Yesterday, I was supposed to work at the veterinary clinic from 8 am to 4 pm, working right through lunch so I wouldn't have to stay until six. At 6:05 I was the last human left in the building, and having hit the wall three hours earlier with never a hint of a second wind (sorry about the mixed metaphor, but I'm still too tired to think properly), I collapsed in my desk chair and actually had to cry for a couple of minutes before I could even consider making the 50-yard slog out to my car. And I couldn't even go straight home, as my dear family was desperate for vanilla ice cream and chocolate syrup. (But would they ever call to say we were out of milk?) So I stop at Super Target, only being able to face the place by promising myself I would just get those requested items and maybe some sweet comfort food for myself before heading home to my beloved bed. But I decided I'd better use a cart rather than carry a basket, because the cart would help support me in my completely spent state. Then I remembered that we did need milk, and fruit, and vegetables, and frozen pizza, and chicken, and toilet paper, and cat litter, and...eventually I make it to the checkout, wondering whence I will summon the energy to put away at least the perishables once I get home. (The chocolate-dipped coconut macaroons would help, but only a little.) As the cashier is bagging my $165 of ice cream and syrup and miscellaneous impulse purchases, a desperate call reaches my cell phone--my family is starving and needs Chinese food! Okay, fine. One more stop, at LeeAnn Chin, and I can answer my mattress' siren song.

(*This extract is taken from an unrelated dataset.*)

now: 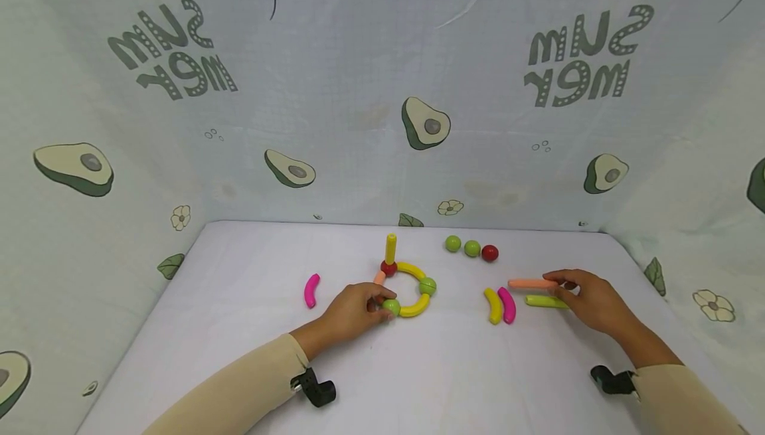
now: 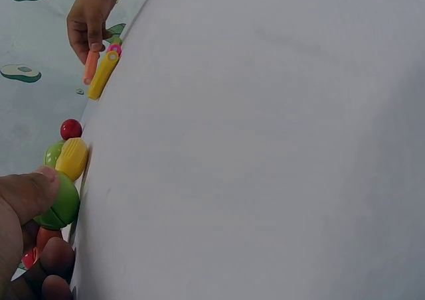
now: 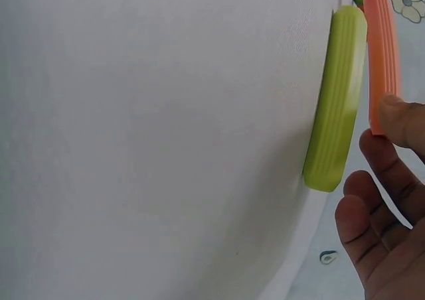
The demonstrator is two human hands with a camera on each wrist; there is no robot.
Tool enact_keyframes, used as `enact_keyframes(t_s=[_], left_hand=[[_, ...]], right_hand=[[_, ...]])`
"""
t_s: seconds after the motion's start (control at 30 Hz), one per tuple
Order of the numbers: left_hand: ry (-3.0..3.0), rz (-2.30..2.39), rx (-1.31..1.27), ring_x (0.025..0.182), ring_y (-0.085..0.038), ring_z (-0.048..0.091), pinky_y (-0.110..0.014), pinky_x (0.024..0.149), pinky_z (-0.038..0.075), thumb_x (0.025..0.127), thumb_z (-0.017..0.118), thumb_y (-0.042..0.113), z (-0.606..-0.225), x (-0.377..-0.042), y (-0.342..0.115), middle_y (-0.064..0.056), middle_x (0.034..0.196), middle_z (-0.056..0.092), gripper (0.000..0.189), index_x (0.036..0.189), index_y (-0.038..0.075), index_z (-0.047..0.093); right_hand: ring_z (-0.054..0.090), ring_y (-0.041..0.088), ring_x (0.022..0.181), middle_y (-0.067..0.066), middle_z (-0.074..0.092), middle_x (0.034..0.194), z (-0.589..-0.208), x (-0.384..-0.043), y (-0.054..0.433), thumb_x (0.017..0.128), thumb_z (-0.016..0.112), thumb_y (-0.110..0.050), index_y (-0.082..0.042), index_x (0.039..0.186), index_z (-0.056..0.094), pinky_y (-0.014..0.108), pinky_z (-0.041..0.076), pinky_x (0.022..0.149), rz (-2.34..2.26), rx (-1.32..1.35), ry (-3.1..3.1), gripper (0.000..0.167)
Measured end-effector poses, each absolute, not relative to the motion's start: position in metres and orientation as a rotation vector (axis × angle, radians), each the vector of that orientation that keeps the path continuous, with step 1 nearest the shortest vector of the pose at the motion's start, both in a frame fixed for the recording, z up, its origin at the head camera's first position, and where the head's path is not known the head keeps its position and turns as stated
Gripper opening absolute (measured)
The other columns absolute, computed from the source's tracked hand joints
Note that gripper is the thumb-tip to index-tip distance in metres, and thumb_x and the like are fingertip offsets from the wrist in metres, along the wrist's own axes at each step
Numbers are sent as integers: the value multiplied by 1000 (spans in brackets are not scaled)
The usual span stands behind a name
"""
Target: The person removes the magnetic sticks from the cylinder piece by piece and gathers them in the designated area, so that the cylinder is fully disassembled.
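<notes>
My left hand (image 1: pixel 352 313) pinches a green ball (image 1: pixel 391 306) between thumb and fingers at the near left of a ring of plastic building pieces. That ring also has yellow curved rods (image 1: pixel 416 307), a second green ball (image 1: pixel 427 286) and a red ball (image 1: pixel 389 268). A straight yellow rod (image 1: pixel 391 249) points away from the red ball, and an orange rod (image 1: pixel 379 277) is partly hidden behind the left hand. Over on the right, my right hand (image 1: pixel 592 300) pinches one end of a straight orange rod (image 3: pixel 383 54). Beside it lies a lime-green rod (image 3: pixel 337 101).
A magenta curved rod (image 1: pixel 311 291) lies left of the ring. Between the hands are a yellow curved rod (image 1: pixel 493 306) and another magenta one (image 1: pixel 507 305). Toward the back sit two green balls (image 1: pixel 453 244) and a red one (image 1: pixel 490 253). Printed cloth (image 1: pixel 370 182) surrounds the white table (image 1: pixel 454 375).
</notes>
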State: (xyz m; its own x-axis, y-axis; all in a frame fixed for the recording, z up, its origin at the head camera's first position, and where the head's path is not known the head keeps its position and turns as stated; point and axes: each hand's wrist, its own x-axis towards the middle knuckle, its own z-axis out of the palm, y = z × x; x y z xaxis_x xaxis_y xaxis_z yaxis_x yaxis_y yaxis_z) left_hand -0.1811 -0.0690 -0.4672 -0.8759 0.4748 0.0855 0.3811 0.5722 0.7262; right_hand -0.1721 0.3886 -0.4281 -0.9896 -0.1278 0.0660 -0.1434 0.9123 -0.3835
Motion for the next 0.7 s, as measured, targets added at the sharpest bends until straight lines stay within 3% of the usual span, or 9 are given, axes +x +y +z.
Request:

By the time I dump the Peking chicken on the dining room table, and find a place in cold storage for the things that won't be able to wait in the grocery bags on the kitchen floor for a day or two, it is close to 8 pm and I am nearly in tears again. As I crumple into bed and try to find a position in which at least one or two body parts aren't screaming in agony, I muse on how I got to this place in life, where everything hurt, and eight o' clock could be considered a reasonable bedtime. My hip was one of the loudest complainers, so, of course, I blamed Carol Burnett.
On "The Carol Burnett Show," she used to have a segment where she'd take questions from the audience
, and one of the most popular requests (second only to "Will you do the Tarzan yell?") was for a demonstration of her popping her hip out of joint. She would then bring the audience member up on stage, position their hand on her hip, and proceed to subluxate her femoral head from her acetabulum several times in quick succession. A shocked and disgusted look would appear on the person's face, and much merriment would ensue. Pure gold.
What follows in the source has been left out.